At the same time that Thomson Reuters is emerging as a contender to buy the struggling business mag, that very company is snagging a number of BusinessWeek editors and writers.

Ever since McGraw-Hill Cos. put the magazine on the block in July, the Reuters newswire service has hired Matthew Goldstein, Jason Bush and Aaron Pressman.

Meanwhile, others are leaving journalism altogether, including Detroit-based David Kiley, who is quitting to join a marketing firm.

But perhaps the most high-profile defection so far is that of Brian Grow, who was part of BusinessWeek’s investigative team. He’s jumping to the Center for Public Integrity in Washington.

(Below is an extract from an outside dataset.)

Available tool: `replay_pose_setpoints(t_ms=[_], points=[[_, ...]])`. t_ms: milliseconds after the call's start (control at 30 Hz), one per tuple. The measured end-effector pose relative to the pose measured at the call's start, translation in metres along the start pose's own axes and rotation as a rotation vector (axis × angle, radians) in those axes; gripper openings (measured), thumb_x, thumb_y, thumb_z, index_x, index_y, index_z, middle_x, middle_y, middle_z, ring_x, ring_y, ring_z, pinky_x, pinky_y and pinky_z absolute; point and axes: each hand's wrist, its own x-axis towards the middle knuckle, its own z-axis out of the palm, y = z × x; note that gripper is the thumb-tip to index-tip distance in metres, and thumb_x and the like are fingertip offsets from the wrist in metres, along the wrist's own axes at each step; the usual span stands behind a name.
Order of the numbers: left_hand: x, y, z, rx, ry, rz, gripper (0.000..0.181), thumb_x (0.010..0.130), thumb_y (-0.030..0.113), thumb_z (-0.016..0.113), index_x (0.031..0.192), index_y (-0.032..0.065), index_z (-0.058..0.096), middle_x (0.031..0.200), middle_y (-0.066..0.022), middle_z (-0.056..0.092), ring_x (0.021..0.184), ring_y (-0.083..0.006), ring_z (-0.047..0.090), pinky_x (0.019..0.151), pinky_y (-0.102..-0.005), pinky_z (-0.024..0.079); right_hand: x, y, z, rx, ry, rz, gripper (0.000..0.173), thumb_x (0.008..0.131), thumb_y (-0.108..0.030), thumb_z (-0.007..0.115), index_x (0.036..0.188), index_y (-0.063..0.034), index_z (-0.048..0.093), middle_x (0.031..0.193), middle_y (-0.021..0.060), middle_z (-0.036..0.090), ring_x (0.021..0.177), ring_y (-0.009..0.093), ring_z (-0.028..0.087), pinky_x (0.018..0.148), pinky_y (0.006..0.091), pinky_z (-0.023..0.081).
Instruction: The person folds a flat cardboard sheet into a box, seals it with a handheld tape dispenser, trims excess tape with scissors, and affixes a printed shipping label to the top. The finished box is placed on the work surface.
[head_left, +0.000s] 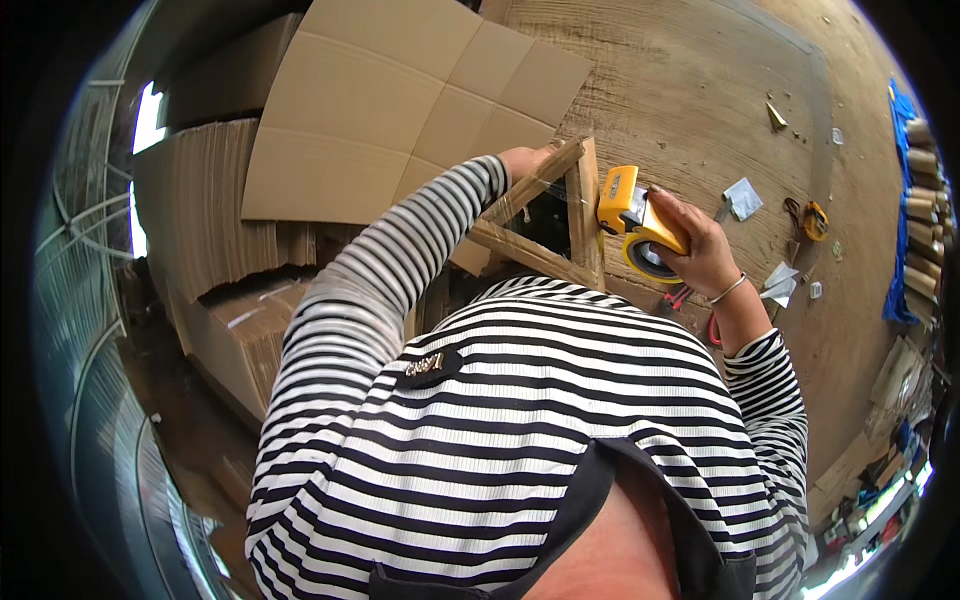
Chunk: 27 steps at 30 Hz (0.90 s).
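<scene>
My left hand (529, 160) grips the far left side of a triangular frame of brown strips (584, 202); its fingertips are partly hidden behind the strip. Shiny clear tape shows across the frame's corners, and its middle is open and dark. In my right hand (699, 238) is a yellow tape dispenser (619, 196) with a tape roll (649, 259) below its body. The dispenser's head is right beside the frame's right strip; whether they touch I cannot tell. The frame is tilted close to my chest.
A creased cardboard sheet (360, 97) lies at the upper left, near stacked cardboard (217, 202). On the wooden tabletop (690, 97) are paper scraps (743, 199), a tape measure (815, 221) and a red-handled tool (676, 298). Several rolls (921, 202) lie on blue sheeting (898, 289) at far right.
</scene>
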Motion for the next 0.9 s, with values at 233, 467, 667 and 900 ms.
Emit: replay_pose_setpoints(t_ms=[233,467,667,900], points=[[-0.043,0.069,0.013,-0.02,0.533,0.344,0.048,0.103,0.046,0.044,0.129,0.0089,0.058,0.133,-0.0182,0.056,0.123,-0.0307,0.053,0.102,-0.0379,0.045,0.011,0.002,-0.006,0.027,-0.049,-0.008,0.077,0.069,-0.005,0.08,0.14,-0.0193,0.054,0.112,0.0127,0.066,0.1,0.031,0.065,0.088,0.0367,0.052],[-0.056,0.087,0.034,0.16,0.8,0.305,0.018,0.097,0.02,0.06,0.104,0.0051,0.067,0.122,-0.0153,0.063,0.101,-0.0281,0.066,0.085,-0.0341,0.055,0.004,-0.004,-0.052,-0.131,-0.064,-0.104,0.073,0.067,-0.011,0.084,0.135,-0.0216,0.059,0.09,0.0107,0.065,0.08,0.029,0.066,0.072,0.0364,0.054],[-0.05,0.095,0.033,0.32,0.77,0.322,0.017,0.099,0.022,0.056,0.105,0.0092,0.064,0.127,-0.0084,0.06,0.1,-0.0265,0.066,0.084,-0.0337,0.055,0.02,0.029,-0.028,0.06,-0.28,-0.038,0.076,0.068,0.001,0.079,0.139,-0.0118,0.053,0.117,0.0144,0.065,0.105,0.032,0.065,0.091,0.0346,0.051],[-0.054,0.098,0.038,0.309,0.728,0.255,0.016,0.099,0.024,0.055,0.106,0.0116,0.063,0.13,-0.0055,0.058,0.1,-0.026,0.065,0.085,-0.035,0.054,0.003,0.063,-0.003,0.01,-0.269,-0.093,0.076,0.07,-0.011,0.081,0.139,-0.0252,0.054,0.092,0.0116,0.06,0.084,0.031,0.065,0.075,0.0367,0.052]])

“A lot of people have been interviewing,” said one source. “They are apprehensive. I think people realize no matter who takes over there will be layoffs.”

Even insiders who have suffered through three downsizings in the past three years concede BusinessWeek’s staff is “bloated” given the ad-page collapse.

Ten years ago, the magazine was making $100 million; this year, it is expected to lose more than $60 million.

Meanwhile, the bid for BusinessWeek by Strauss Zelnick of Zelnick Media was strengthened by a report that Thomson Reuters would team up with the Zelnick’s bidding team, which already counts former Dow Jones executive L.Gordon Crovitz as an adviser.

The news comes as TV Guide owner Open Gate and Daily News owner Mort Zuckerman are said to be out of the hunt.